To the best of our knowledge, this is the first meta-analysis to address the treatment effect of methylphenidate on children with ADHD and ID or borderline intellectual functioning. Our meta-analysis suggested that children with borderline intellectual functioning or ID receiving methylphenidate experienced better improvements than those receiving placebo in both overall ADHD severity (p < 0.001) and ADHD-specific symptoms, including CTRS-conduct (p < 0.001), CTRS-hyperactivity (p < 0.001), CTRS-inattention (p < 0.001) and CPT results (p = 0.001). Furthermore, our meta-regression analysis also showed that the efficacy of methylphenidate was related to its dosage. Finally, there was no significant difference in drop-out rate or rate of treatment discontinuation due to adverse events between subjects receiving methylphenidate and those taking placebos.

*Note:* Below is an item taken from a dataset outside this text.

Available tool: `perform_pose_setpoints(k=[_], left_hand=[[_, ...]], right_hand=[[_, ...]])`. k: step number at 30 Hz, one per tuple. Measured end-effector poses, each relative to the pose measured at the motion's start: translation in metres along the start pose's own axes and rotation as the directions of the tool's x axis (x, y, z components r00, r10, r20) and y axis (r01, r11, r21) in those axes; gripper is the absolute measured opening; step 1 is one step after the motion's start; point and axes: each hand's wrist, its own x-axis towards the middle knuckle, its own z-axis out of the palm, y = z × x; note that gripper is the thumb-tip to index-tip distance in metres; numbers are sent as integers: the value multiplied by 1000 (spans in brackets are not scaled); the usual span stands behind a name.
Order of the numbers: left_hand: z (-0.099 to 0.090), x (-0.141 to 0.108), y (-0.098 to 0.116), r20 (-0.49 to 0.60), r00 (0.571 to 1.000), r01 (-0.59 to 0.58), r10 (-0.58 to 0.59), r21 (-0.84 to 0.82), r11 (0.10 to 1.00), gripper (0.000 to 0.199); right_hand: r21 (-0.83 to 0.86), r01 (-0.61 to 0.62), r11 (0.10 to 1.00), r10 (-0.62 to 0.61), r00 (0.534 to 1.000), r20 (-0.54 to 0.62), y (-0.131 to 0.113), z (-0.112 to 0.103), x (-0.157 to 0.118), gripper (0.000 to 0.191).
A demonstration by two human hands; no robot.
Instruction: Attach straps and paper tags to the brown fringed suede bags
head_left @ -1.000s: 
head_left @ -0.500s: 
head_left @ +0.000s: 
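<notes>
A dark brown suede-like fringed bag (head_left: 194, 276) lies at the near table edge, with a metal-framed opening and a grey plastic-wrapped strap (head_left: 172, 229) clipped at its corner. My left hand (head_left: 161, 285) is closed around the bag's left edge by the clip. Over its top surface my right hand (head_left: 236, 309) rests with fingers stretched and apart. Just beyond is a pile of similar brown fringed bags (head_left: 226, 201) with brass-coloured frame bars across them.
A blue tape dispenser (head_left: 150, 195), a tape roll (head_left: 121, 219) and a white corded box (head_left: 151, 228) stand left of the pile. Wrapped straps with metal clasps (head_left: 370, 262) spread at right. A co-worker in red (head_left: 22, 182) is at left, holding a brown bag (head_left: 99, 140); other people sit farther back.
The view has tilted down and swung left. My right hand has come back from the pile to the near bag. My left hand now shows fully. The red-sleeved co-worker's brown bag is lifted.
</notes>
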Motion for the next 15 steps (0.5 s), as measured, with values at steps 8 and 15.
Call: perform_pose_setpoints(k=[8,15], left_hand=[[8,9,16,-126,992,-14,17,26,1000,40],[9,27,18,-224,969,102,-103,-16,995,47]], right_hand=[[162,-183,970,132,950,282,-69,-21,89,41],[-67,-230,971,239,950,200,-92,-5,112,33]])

The main findings of the current meta-analysis were the beneficial effects of methylphenidate on the symptoms of ADHD, both in primary outcome (overall disease severity) and secondary outcomes (hyperactivity, conduct, inattention and CPT results) in children with ADHD and ID or borderline intellectual functioning. These findings are similar to those in previous meta-analyses conducted in children with ADHD and a normal IQ10,35. Therefore, our findings further support the potentially beneficial effect of methylphenidate against ADHD symptoms, which has not been well studied previously and has shown controversial results in this study population14,15,17,18.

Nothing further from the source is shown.